摇光毫无波澜地坐着,眼底一潭死水,整个人灵魂出窍一般,她平静地直视前方,腰直直地挺着。
陈曦见摇光一直淡定地坐着,就连眼皮都懒得抬一下,她不禁激动起来:“傅摇光,你知道你为什么会变得这么惨吗?就是因为你拥有太多了,你看看你,多么幸福,但这怎么可以?”她露出残忍的微笑,“凭什么你什么都能拥有,凭什么大家都喜欢你?这本身就不公平......但是上帝是公平的,你就该堕入地狱,尝尝看地狱究竟是什么滋味?”
“梦做完了,你也该醒了。”
摇光突然无声地笑了起来,她笑得浑身颤抖,挂在头顶的吊瓶都微微摇晃着。
她万万没有想到,居然还有人认为,这样不幸的她是因为拥有太多而遭到报应!
“你笑什么?”陈曦忍不住一个箭步上前揪住她的睡衣,她拼命地摇晃着摇光,像在摇晃一袋烂泥,“你说话啊!快说话啊!我可不信你不会说话了!你又不是天生的哑巴!”

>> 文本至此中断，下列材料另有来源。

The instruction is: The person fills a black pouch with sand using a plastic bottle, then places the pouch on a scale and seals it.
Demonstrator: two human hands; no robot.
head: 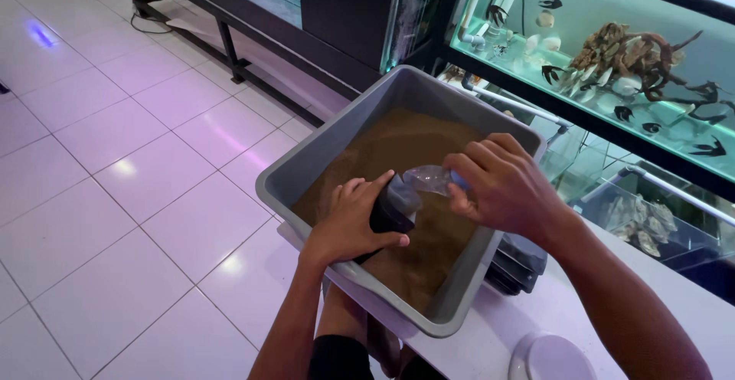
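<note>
A grey plastic tub filled with brown granular material sits on a white counter in front of me. My left hand grips a small black container held over the brown material. My right hand holds a clear plastic scoop right at the container's top. Both hands are inside the tub, close together.
Aquariums with black fish, shells and driftwood stand behind the tub. A lower glass tank is at the right. A stack of dark trays lies beside the tub, a white round lid near the counter's edge. Tiled floor spreads left.
</note>
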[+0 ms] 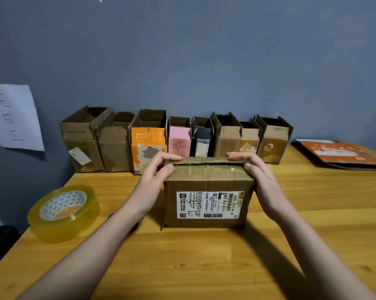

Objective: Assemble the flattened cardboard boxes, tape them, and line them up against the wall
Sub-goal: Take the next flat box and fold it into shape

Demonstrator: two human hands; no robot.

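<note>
On wooden surface (204, 267), in front of row of open boxes (176, 137) lined against wall: brown cardboard box (208, 198), white shipping label facing camera, clear tape across top seam, far flap raised. Left hand (155, 172), right hand (253, 169) each clamp grip on box's top corners. Tape roll (63, 211) left of box.

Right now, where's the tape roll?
In the head view the tape roll lies flat on the wooden table near its left edge, left of the box with the shipping label and apart from the left hand.
</note>
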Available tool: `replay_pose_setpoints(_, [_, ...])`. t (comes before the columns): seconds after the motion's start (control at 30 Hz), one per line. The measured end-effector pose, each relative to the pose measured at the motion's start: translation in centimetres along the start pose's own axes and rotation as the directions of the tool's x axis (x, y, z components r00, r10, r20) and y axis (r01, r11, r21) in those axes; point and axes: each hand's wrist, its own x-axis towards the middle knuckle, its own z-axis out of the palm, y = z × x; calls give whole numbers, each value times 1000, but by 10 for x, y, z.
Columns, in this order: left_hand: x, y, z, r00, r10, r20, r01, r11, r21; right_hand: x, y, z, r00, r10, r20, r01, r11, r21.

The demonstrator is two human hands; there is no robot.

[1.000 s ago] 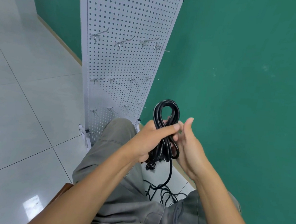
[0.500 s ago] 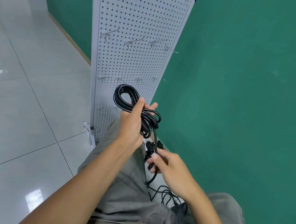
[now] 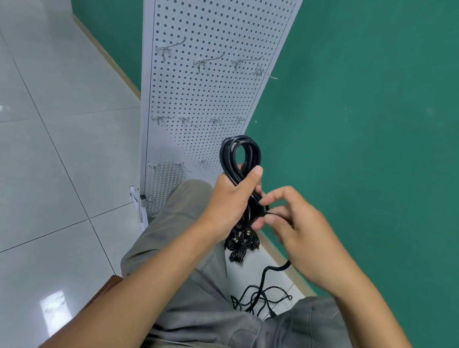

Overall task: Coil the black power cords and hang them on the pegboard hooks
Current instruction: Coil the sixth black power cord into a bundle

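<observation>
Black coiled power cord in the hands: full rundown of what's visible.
The black coiled power cord is glossy, rubbery-looking, wound in several loops standing upright before the white perforated pegboard. The left hand grips its middle; the right hand pinches a strand there. Plug ends dangle below, and a loose tail trails to the floor.

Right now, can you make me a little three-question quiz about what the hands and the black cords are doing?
1. True or false: the coiled cord already hangs on a pegboard hook.
2. Which of the two hands grips the coil: A) left hand B) right hand C) neither?
3. Fill in: more loose black cords lie on the ____ beside the green wall.

Key
1. False; it is held in front of the pegboard.
2. A; the right hand pinches a strand at the coil's middle.
3. Floor.
</observation>
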Motion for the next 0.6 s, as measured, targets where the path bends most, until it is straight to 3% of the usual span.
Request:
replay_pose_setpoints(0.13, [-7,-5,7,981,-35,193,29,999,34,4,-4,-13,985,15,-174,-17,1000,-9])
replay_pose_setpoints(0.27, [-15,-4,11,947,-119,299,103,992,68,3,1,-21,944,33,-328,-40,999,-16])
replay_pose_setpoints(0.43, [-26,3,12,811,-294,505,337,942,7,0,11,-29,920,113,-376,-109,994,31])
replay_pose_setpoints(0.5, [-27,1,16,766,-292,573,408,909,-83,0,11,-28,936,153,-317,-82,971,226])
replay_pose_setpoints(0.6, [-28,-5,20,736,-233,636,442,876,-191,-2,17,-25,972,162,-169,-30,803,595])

摇光被晃地猛烈地咳嗽了几声,陈曦手一松,她便摔回病床,继续无声地笑着。
陈曦调整了一下自己身上的裙子,轻哼一声,重新优雅地微笑起来:“你知道吗,你现在苟延残喘的样子让我心里最舒服。”
她用轻蔑的眼神瞥了摇光一眼便扬长离去。
摇光重新躺回床上。
......
怎么可能有人能理解我呢?
我知道,我已经枯萎了,失去了钢琴的我,彻底枯萎了。
我再也没办法站在舞台上了,我再也没办法成为演奏家了。
我才十九岁,却已经死去了。
她缓缓地闭上眼睛,眼角晶莹的那滴泪,最终还是没有落下来,它渐渐风干,变成了一条粗糙的痕迹。
那晚摇光做了一个梦,她已经许久没有做梦了。
她在梦里看到江秋心,江秋心手中牵着一根绳子,像是牵着一条小狗。
摇光欢喜地跑上前,才跑了一步,她就被绊倒了。
视线迟疑地往下移去,她看到自己双足上的绳子,那根绳子又粗又硬,几乎磨破她的脚腕。
顺着绳子,她看到另一段握在江秋心手中。
她挣扎着流着泪,拖着残缺的身子去寻找可以庇护的地方。
她最终躲进了那个人的怀里,她听见熟悉的唤她名字的声音后,低下头,安心地睡去。